Excerpts from a dataset:
- - -

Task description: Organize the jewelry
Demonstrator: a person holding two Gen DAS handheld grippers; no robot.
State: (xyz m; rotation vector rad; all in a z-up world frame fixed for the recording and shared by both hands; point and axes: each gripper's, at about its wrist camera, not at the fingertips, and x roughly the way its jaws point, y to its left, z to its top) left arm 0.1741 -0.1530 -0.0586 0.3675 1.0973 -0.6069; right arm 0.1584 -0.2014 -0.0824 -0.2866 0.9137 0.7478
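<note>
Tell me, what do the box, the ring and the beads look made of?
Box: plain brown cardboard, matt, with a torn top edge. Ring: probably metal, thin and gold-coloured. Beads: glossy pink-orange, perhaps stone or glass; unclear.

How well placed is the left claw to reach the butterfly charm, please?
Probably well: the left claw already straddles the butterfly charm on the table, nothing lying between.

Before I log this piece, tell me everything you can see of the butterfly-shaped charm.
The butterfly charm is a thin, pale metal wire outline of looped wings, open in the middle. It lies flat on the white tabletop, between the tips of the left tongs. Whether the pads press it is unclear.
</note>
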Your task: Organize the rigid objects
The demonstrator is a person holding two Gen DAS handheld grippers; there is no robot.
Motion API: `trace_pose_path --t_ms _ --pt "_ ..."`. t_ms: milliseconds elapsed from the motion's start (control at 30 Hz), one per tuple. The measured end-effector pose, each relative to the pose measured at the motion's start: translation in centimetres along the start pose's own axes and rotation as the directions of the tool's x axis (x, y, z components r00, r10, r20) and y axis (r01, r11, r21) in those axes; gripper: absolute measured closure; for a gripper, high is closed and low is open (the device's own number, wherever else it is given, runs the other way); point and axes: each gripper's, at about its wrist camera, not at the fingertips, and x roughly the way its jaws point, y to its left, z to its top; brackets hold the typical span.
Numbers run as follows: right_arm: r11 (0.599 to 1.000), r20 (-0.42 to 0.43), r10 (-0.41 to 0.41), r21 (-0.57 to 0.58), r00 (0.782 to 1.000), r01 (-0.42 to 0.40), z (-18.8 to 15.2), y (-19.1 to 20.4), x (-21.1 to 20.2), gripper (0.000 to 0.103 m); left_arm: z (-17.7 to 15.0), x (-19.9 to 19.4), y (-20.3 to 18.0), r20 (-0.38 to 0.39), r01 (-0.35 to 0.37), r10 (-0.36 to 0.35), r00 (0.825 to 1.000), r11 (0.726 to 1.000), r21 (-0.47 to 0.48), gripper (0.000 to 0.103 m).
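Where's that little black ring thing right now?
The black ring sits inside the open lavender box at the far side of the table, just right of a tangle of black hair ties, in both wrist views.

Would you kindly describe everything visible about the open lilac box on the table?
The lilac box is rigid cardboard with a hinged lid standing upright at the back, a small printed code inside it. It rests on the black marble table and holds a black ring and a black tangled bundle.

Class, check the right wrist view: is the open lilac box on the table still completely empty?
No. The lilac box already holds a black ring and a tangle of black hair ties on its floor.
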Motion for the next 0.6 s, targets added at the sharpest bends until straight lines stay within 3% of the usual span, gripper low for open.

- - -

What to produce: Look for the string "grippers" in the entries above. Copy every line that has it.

Output below:
Demonstrator: a person holding two Gen DAS handheld grippers; no robot.
The demonstrator is a person holding two Gen DAS handheld grippers; there is no robot.

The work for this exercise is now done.